During data processing the types of data may change, e.g. from single to double precision. This usually requires memory allocation and has to be prevented, especially in CUDA, since memory allocations require a synchronization of all used threads. In this case, memory transfer operations and kernel executions would not overlap and data processing would be interrupted. Thus, a memory pool is introduced to manage the allocation of memory in the constructor of all used device data structures. In this way, maximum device task concurrency is ensured and data processing throughput increases.

Last but not least, multiple compute devices can be used by duplicating the stages for each available device. In this case, one stage schedules input data statically or dynamically between the accelerators. This way, the application can be used on hardware with multiple heterogeneous compute devices.

#### 4.2. RISA - ROFEX in-situ analysis

The ROFEX scanners have a special geometry. Thus, data preprocessing is required to transform detector data into a sinogram in order to be able to apply standard reconstruction algorithms, such as the filtered back projection [2]. Figure 4 shows the standard image reconstruction pipeline for ROFEX data. First, there is an input stage, which loads the sinograms from hard disk storage or receives them from an interconnection network. As soon as the copy stage schedules and transfers data from host to device, all processing steps are implemented on GPUs using CUDA.

The raw data stream is not ordered as required by the successive stages.

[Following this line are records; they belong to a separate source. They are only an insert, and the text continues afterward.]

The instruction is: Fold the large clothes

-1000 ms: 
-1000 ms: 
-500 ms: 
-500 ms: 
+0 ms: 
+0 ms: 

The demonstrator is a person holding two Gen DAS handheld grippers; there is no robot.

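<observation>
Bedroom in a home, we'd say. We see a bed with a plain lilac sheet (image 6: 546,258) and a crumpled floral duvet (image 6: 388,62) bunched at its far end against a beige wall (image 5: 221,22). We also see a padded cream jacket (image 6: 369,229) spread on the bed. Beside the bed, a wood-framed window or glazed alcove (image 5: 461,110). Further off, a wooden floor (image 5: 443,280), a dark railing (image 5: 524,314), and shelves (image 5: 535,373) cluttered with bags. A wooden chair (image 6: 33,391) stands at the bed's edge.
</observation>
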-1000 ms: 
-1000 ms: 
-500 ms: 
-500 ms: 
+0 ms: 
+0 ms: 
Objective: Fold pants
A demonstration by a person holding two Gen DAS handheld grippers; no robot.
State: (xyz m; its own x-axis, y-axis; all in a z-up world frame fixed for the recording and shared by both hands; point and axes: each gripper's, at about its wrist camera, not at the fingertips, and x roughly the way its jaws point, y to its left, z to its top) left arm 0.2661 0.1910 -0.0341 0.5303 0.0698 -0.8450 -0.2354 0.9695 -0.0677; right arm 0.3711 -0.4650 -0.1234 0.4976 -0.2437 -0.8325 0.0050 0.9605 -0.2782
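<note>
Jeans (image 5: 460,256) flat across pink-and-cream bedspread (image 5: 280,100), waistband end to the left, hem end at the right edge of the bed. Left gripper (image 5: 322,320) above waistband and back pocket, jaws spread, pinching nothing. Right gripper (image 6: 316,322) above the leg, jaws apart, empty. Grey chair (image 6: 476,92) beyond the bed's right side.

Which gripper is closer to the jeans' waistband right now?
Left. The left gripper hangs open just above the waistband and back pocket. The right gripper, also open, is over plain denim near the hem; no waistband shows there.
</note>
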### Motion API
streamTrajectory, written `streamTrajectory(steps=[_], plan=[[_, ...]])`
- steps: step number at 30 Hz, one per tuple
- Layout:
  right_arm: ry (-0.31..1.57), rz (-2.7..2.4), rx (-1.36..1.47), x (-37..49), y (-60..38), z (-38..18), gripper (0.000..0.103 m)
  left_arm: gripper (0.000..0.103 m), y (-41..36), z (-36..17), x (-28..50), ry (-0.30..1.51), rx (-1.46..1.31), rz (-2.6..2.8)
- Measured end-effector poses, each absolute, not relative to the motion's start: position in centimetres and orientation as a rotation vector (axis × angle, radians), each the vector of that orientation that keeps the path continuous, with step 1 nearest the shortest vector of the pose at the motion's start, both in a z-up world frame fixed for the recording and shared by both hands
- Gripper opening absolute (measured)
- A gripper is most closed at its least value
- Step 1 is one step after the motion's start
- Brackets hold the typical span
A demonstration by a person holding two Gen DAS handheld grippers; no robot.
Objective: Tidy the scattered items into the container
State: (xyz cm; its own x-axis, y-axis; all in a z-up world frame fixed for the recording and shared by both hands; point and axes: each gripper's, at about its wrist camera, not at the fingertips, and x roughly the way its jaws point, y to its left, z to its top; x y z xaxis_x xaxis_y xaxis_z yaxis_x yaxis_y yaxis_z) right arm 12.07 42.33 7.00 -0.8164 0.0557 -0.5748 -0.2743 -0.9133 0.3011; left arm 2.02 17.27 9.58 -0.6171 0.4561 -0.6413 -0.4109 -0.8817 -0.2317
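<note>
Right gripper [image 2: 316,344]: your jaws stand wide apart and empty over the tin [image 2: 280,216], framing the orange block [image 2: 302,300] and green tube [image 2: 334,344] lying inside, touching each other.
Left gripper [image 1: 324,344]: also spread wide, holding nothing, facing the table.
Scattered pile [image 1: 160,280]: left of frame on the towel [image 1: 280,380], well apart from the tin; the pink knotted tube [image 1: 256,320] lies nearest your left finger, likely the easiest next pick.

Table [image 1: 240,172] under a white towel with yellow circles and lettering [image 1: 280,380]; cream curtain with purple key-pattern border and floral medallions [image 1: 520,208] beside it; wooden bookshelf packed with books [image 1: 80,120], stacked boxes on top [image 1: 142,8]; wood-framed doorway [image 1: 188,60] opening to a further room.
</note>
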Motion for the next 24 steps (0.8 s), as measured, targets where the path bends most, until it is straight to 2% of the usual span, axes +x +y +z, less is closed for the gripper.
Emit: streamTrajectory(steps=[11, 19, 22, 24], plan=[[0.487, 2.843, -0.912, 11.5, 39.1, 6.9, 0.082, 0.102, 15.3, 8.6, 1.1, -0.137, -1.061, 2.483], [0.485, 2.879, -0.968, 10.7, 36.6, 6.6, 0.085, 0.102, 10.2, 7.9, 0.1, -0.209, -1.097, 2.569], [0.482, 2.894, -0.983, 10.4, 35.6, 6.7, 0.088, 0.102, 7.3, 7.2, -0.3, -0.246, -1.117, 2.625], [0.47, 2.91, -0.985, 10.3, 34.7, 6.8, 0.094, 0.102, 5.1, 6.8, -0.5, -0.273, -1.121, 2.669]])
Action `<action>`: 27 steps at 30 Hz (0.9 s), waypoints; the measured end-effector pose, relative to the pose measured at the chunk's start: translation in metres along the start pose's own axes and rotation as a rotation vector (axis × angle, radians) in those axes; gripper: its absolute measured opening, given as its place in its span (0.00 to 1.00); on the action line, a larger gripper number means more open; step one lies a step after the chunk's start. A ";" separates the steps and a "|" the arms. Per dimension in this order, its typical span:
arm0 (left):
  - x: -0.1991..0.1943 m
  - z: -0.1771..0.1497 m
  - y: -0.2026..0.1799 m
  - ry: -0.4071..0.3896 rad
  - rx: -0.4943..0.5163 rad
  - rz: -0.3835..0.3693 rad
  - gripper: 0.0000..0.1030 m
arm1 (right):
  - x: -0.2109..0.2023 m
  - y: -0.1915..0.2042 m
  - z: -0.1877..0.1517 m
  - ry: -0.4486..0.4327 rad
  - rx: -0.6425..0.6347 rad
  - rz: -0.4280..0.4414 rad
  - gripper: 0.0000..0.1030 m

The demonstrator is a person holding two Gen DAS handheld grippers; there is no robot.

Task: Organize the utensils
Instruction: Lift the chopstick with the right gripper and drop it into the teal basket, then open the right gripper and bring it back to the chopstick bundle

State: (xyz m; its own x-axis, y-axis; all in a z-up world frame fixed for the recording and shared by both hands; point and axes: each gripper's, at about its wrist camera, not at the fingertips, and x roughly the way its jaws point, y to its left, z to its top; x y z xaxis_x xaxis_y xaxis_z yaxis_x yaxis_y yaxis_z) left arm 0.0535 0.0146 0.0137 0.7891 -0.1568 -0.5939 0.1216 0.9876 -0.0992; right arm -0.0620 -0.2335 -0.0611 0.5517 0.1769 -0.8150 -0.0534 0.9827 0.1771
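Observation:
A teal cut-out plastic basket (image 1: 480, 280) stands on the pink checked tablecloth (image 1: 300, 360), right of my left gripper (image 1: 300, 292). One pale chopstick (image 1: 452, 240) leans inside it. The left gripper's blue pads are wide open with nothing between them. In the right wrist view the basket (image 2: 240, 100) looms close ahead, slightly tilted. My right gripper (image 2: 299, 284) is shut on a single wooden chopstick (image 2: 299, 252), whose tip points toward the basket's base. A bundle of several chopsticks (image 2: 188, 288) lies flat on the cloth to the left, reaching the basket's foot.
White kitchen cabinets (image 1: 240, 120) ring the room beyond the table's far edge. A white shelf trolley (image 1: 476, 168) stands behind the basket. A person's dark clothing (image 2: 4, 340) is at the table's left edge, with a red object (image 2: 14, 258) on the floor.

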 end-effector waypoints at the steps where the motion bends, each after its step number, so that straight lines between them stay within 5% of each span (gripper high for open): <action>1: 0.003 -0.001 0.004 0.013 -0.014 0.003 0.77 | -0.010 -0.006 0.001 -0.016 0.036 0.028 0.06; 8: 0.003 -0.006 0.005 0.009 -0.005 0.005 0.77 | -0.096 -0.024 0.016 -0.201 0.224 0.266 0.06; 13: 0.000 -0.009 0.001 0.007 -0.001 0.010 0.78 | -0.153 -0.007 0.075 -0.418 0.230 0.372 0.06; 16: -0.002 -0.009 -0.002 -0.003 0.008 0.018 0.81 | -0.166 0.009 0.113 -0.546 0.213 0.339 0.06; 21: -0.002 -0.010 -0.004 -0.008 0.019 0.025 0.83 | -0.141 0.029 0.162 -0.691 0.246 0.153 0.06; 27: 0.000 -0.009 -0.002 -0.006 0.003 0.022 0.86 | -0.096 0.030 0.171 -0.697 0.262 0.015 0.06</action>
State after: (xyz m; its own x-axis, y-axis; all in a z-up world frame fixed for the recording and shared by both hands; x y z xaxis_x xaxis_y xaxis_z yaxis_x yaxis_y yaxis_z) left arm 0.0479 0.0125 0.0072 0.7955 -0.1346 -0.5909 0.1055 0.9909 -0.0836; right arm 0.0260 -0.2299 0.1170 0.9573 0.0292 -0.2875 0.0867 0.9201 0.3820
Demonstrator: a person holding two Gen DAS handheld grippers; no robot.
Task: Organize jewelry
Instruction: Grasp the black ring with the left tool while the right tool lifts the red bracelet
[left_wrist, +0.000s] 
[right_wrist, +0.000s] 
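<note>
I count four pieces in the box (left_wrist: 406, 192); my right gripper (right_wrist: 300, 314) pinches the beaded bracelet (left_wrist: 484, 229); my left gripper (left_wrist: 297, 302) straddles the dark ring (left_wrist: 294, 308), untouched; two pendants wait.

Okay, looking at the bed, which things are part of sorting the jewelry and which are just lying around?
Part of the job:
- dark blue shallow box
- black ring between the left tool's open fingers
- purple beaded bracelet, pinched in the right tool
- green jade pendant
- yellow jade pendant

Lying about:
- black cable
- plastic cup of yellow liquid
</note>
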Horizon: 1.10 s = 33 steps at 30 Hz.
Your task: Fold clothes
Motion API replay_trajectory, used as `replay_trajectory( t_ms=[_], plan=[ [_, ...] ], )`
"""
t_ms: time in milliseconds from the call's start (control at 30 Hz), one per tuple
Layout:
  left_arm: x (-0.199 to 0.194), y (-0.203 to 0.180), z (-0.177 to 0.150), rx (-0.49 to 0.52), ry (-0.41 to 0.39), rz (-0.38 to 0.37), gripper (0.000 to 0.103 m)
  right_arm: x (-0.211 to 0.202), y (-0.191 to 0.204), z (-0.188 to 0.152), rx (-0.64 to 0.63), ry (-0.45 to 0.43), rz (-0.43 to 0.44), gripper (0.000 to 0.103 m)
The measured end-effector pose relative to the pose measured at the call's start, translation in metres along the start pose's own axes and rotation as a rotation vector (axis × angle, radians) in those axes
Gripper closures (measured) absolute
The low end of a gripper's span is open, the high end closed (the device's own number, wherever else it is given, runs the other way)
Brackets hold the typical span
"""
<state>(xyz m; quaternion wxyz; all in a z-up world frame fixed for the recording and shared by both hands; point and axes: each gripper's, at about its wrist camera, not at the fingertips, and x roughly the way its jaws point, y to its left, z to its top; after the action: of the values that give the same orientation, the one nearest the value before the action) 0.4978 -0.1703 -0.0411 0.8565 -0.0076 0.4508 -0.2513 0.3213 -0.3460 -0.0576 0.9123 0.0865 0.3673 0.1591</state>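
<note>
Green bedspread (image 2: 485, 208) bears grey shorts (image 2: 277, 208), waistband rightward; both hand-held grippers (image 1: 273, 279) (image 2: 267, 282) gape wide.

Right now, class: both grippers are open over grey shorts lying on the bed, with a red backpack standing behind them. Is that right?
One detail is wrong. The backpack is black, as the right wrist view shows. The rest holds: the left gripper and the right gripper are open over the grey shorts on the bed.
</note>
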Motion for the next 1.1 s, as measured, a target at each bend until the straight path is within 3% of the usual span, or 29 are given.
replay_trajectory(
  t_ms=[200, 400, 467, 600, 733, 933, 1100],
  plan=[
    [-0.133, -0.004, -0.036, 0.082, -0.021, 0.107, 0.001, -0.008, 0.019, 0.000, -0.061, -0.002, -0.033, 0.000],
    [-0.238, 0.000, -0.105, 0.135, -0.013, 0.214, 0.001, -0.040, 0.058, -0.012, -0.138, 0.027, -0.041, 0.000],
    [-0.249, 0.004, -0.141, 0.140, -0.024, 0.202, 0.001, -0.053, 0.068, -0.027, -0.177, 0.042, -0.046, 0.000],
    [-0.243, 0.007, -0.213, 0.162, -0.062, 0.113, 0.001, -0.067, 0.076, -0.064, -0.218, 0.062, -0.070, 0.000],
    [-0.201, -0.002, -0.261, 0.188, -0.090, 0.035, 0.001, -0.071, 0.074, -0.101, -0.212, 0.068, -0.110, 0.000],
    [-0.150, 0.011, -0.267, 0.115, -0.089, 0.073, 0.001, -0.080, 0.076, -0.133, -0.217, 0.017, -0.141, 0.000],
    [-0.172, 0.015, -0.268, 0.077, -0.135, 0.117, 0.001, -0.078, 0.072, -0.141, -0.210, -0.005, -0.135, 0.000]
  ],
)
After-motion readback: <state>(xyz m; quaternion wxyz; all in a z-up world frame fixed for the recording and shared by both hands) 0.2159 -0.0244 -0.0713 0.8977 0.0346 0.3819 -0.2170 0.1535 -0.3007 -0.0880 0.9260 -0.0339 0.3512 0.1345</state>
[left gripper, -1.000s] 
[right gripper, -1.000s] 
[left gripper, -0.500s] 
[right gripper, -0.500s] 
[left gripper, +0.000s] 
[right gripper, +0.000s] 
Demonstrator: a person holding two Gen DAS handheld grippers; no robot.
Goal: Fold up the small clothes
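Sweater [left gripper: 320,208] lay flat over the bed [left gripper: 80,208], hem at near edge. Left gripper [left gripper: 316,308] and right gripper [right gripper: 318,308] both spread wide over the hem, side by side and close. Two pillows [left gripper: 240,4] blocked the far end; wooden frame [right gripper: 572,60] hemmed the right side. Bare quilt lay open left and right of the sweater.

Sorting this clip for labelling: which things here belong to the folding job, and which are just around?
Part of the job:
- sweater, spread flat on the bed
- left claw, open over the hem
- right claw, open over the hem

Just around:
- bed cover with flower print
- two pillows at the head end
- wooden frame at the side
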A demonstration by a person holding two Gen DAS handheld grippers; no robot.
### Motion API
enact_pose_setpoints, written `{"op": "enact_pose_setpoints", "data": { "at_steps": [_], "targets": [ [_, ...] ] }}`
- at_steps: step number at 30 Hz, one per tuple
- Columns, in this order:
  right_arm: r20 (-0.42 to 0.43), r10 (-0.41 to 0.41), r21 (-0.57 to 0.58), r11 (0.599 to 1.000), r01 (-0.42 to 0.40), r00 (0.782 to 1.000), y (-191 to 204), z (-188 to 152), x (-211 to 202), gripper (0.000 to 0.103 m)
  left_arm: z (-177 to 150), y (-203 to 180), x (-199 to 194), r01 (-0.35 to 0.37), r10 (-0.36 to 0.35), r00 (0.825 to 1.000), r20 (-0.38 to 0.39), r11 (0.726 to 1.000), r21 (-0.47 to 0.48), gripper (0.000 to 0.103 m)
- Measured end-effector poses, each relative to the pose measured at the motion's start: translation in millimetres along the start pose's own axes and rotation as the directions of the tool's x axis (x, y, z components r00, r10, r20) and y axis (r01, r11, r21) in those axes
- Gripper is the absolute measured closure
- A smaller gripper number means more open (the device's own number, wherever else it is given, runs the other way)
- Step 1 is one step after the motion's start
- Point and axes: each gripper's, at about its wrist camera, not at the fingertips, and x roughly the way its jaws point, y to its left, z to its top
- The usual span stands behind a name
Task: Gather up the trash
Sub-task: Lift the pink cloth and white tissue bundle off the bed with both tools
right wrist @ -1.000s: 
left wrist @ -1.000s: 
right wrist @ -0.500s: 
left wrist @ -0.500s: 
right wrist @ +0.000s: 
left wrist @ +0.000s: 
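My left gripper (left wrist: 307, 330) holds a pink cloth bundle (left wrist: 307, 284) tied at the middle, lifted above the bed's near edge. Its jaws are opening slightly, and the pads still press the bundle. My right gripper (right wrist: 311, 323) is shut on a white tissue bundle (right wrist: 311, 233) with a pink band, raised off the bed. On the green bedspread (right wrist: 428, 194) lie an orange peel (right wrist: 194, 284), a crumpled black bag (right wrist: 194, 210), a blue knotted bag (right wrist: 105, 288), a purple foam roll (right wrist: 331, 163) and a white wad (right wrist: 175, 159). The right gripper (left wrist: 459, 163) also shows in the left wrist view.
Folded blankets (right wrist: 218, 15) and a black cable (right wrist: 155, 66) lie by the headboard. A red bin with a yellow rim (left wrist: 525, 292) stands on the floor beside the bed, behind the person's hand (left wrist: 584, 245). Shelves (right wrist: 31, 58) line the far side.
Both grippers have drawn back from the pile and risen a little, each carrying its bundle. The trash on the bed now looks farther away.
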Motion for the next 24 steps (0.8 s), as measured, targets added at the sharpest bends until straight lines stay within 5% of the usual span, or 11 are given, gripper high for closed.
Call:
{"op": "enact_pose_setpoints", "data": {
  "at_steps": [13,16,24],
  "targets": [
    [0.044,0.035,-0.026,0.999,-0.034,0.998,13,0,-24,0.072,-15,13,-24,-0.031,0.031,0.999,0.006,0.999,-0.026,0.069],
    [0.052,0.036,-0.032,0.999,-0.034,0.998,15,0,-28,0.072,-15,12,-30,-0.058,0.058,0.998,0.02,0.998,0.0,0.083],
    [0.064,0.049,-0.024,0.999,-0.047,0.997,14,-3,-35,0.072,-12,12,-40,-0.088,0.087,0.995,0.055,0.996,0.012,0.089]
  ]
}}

Thus, data is restructured into sinograms ordered by detector pixels and projections (Figure 4 a) to simplify the subsequent operations and to make



Figure 4: The implemented ROFEX image processing pipeline with data preprocessing and reconstruction from parallel beam sinogams (grey represents stages accelerated using CUDA).

their implementation more straightforward. Therefore, this stage computes a lookup table at program initialization storing the relation between unstructured and restructured data. The CUDA kernel spans  $N_{\text{fanDet}} \times N_{\text{fanProj}}$  CUDA threads ( $N_{\text{fanDet}}$  being the number of detectors and  $N_{\text{fanProj}}$  being the number of projections in the fan beam sinogram). Each CUDA thread copies one element from the unordered to the ordered sinogram using the precomputed lookup table. It would have been possible to integrate the operation into the existing fan to parallel beam rebinning stage after computing the attenuation data, because both use a lookup table. Nevertheless, it is to be expected that this operation is relatively cheap compared to the other stages and thus, does not have a negative impact on the overall performance.

To compute the attenuation data (Figure 4 b) a dark measurement data set with values  $I_{\rm dark}$  (electron beam is off, only the background noise of the detectors is measured) and a reference measurement data set with values  $I_{\rm ref}$  (measurement of the base substance, e.g. fluid, without the test subject) need to be captured beside the data set  $I_{\rm data}$  for the real measurement. The attenuation value E for the pixel with the coordinates i,j is given in equation 1. It is mapped into CUDA by creating one CUDA thread for each pixel computing equation 1 independently.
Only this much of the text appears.